### Action item
For the listing below, return the line containing "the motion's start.", the line containing "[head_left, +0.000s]", and all lines in between, exactly as written and nothing else.

### Exercise inputs
◆ ◆ ◆ ◆ ◆ ◆ ◆

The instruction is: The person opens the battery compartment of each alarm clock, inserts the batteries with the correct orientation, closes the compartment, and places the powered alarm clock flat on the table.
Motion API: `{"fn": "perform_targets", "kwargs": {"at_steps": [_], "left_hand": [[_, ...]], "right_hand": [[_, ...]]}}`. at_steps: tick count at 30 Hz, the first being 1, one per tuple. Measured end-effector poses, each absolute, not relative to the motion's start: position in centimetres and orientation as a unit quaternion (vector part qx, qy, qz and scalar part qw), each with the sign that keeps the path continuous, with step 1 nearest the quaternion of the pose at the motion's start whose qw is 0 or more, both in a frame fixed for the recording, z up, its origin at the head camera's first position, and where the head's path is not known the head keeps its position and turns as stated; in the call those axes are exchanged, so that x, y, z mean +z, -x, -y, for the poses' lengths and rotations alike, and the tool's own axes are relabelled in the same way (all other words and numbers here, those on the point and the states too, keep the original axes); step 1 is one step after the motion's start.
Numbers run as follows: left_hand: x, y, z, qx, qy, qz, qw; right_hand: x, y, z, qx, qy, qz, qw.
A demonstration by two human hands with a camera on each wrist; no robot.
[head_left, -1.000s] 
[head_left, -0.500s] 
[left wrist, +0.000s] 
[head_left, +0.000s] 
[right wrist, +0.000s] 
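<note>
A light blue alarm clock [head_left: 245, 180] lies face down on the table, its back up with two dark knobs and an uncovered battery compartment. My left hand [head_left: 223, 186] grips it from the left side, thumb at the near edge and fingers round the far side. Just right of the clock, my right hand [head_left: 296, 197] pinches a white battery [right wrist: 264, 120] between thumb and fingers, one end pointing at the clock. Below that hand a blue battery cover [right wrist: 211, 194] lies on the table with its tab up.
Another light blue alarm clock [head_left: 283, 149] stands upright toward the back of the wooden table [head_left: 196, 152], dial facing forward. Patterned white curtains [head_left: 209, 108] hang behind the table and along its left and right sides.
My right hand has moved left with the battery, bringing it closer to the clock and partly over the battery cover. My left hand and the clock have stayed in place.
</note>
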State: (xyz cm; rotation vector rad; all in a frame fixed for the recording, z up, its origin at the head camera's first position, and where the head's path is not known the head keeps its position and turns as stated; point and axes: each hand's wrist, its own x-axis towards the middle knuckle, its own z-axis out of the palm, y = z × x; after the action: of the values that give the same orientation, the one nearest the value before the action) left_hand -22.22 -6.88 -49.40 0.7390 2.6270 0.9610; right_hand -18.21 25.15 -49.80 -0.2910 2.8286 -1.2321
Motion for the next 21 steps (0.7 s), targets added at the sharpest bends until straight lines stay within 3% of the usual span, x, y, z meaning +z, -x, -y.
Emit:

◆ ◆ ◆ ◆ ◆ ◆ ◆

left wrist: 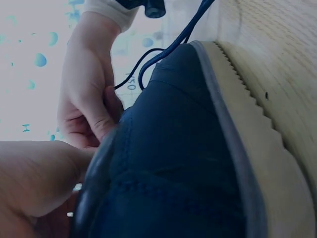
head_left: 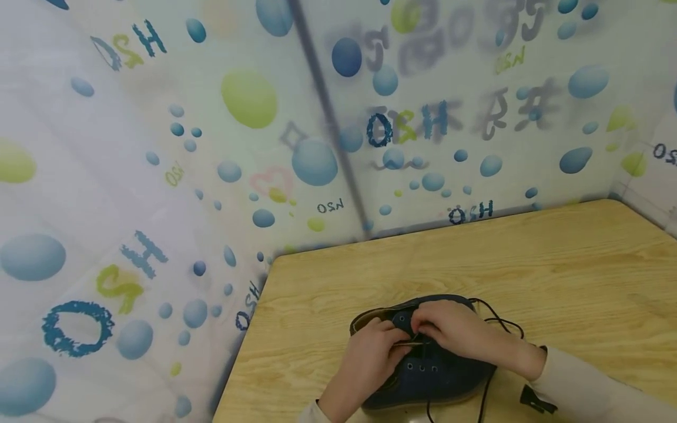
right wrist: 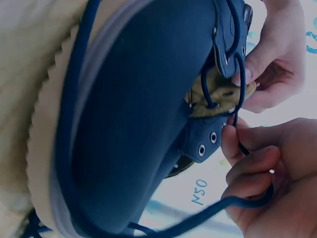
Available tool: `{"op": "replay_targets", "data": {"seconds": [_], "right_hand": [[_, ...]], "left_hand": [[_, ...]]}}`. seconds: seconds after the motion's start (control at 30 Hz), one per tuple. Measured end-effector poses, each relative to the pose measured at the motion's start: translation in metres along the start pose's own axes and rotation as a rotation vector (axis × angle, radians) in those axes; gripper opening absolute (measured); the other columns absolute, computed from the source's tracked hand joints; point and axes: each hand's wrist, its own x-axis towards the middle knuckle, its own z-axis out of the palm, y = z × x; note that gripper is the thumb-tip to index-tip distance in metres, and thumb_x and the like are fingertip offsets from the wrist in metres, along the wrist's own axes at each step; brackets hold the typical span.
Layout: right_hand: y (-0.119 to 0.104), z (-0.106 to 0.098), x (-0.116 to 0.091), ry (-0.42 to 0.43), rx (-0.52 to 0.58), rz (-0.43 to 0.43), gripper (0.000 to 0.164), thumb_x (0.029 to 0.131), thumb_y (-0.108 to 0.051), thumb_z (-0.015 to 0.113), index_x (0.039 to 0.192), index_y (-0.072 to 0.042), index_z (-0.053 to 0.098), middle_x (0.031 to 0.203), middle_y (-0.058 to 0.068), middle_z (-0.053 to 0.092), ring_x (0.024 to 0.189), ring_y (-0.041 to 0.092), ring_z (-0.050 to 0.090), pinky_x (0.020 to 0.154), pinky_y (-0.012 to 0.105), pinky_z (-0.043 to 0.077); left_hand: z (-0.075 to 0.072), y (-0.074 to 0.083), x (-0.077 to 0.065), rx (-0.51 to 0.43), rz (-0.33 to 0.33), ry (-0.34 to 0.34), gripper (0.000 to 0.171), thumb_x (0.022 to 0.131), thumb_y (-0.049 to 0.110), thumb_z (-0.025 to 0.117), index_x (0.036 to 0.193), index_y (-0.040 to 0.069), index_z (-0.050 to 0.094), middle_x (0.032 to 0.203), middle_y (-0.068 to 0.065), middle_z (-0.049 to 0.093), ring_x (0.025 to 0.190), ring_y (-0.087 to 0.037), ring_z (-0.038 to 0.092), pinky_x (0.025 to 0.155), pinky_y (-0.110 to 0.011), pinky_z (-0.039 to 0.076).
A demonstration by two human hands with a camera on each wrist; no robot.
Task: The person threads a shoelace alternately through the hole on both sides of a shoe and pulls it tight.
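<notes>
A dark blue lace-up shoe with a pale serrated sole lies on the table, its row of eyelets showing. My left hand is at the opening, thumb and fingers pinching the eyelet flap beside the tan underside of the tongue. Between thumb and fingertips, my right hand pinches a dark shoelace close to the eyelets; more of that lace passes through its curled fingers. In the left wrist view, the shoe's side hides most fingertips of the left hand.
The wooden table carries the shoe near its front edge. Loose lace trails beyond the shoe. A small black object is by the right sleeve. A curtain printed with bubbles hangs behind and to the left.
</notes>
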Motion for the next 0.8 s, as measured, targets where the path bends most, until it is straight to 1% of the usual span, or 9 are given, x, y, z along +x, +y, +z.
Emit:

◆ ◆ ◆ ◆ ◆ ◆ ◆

### Result for this exercise
Motion API: `{"fn": "perform_targets", "kwargs": {"at_steps": [_], "left_hand": [[_, ...]], "right_hand": [[_, ...]]}}`. at_steps: tick count at 30 Hz, the first being 1, one per tuple. Measured end-effector poses, each absolute, not relative to the motion's start: position in centimetres and orientation as a unit quaternion (vector part qx, qy, qz and scalar part qw), each with the sign that keeps the path continuous, with step 1 nearest the quaternion of the pose at the motion's start whose qw is 0 or more, both in a frame fixed for the recording, z up, its origin at the head camera's first position, and where the head's path is not known the head keeps its position and turns as stated; in the call those axes are exchanged, so that x, y, z mean +z, -x, -y, for the poses' lengths and rotations alike, and the tool's own axes are relabelled in the same way (all other words and numbers here, those on the point and the states too, keep the original axes); step 1 is one step after the motion's start.
Numbers run as follows: left_hand: x, y, z, qx, qy, qz, qw; right_hand: x, y, z, qx, qy, qz, qw.
A demonstration by two human hands with a camera on each wrist; no robot.
[head_left, -1.000s] 
[head_left, -0.500s] 
[left wrist, +0.000s] 
[head_left, +0.000s] 

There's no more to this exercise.